## What is needed
Extract every line of the material that holds the string "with".

## Data below
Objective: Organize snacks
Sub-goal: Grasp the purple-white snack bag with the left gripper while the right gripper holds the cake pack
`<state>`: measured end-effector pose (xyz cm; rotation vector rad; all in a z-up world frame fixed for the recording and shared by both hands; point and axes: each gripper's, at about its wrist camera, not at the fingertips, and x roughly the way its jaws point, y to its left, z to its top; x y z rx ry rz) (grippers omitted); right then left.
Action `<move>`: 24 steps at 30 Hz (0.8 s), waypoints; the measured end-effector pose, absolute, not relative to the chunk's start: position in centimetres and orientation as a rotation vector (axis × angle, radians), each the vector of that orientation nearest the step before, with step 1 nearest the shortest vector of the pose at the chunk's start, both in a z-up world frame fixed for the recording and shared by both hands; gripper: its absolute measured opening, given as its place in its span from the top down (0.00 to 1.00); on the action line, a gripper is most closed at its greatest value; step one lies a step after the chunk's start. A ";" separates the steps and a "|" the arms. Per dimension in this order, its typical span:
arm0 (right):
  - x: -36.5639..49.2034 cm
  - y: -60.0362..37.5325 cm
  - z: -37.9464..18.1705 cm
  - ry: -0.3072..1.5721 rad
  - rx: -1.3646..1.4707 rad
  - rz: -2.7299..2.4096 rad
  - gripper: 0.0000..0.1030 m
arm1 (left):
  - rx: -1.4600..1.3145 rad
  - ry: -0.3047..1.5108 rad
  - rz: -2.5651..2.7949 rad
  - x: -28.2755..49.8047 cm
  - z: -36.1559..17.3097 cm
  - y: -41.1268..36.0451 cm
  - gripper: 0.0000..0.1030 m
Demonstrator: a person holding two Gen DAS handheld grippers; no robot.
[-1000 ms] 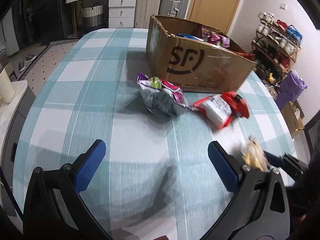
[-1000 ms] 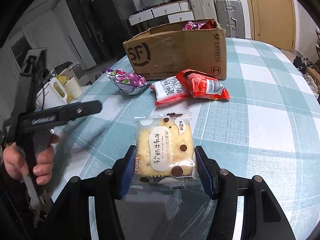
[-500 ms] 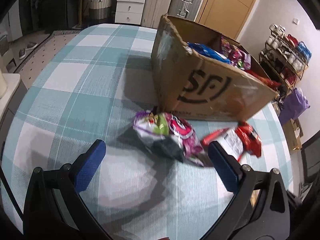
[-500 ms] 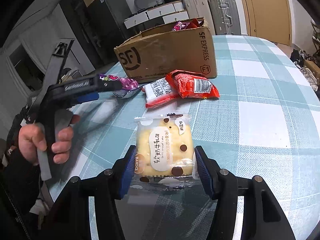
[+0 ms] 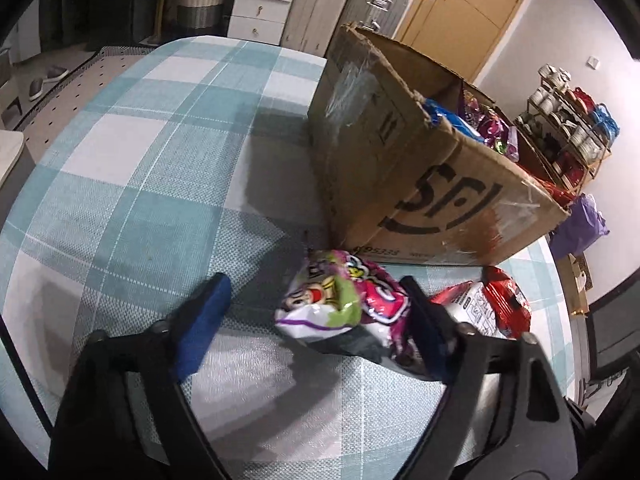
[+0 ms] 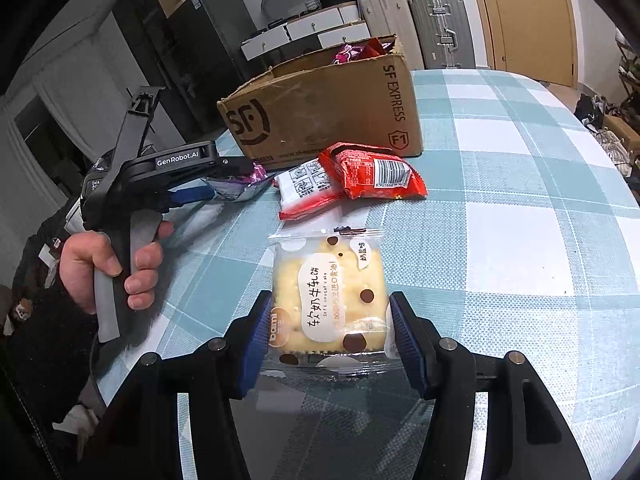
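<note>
Right claw (image 6: 328, 334): both pads clamped on the sides of a clear nougat-cake packet (image 6: 326, 300), held above the worktop (image 6: 520, 184).
Left claw (image 5: 316, 308): spread wide around a purple-green snack bag (image 5: 344, 308); the right pad is just beside it, contact unclear, the left pad apart from it.
Worktop: teal-and-white check cloth.
Nearby: red-and-white packets (image 6: 348, 180) beside the bag, before the box.
Box: open cardboard box (image 5: 420, 168), snack bags inside.
Room: suitcases (image 6: 436, 28), wooden door (image 5: 460, 12).
</note>
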<state>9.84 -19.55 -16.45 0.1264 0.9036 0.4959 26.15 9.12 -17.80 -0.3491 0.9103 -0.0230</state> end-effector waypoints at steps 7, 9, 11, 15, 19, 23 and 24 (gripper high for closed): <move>9.3 -19.3 -15.9 0.893 0.115 0.493 0.44 | -0.364 0.913 -0.063 25.4 -17.7 9.6 0.64; 9.1 -19.2 -15.7 0.888 0.110 0.493 0.44 | -0.342 0.911 -0.060 24.9 -17.6 9.5 0.64; 8.8 -19.1 -15.5 0.883 0.107 0.493 0.44 | -0.336 0.908 -0.060 24.3 -17.4 9.7 0.64; 8.4 -19.0 -15.1 0.872 0.104 0.492 0.44 | -0.328 0.897 -0.053 23.2 -16.8 10.1 0.64; 7.8 -18.9 -14.6 0.860 0.102 0.493 0.44 | -0.313 0.881 -0.044 22.0 -15.8 10.5 0.64; 7.4 -18.9 -14.2 0.851 0.105 0.496 0.44 | -0.287 0.865 -0.044 20.4 -14.9 10.2 0.64; 7.3 -18.9 -14.1 0.848 0.106 0.498 0.44 | -0.289 0.864 -0.045 20.0 -14.7 10.2 0.64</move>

## Output
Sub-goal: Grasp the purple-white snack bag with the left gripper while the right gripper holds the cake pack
Action `<move>`: 24 steps at 30 Hz (0.8 s), waypoints; the measured end-effector pose, absolute, not relative to the chunk's start: position in centimetres and orientation as a rotation vector (axis × angle, radians), each the vector of that orientation nearest the step before, with step 1 nearest the shortest vector of the pose at the chunk's start, both in a z-up world frame fixed for the recording and shared by both hands; gripper: its absolute measured opening, given as its place in its span from the top down (0.00 to 1.00); on the action line, a gripper is most closed at its greatest value; step one lies a step after the chunk's start. A ";" separates the steps and a "|" the arms. Per dimension in this order, its typical span:

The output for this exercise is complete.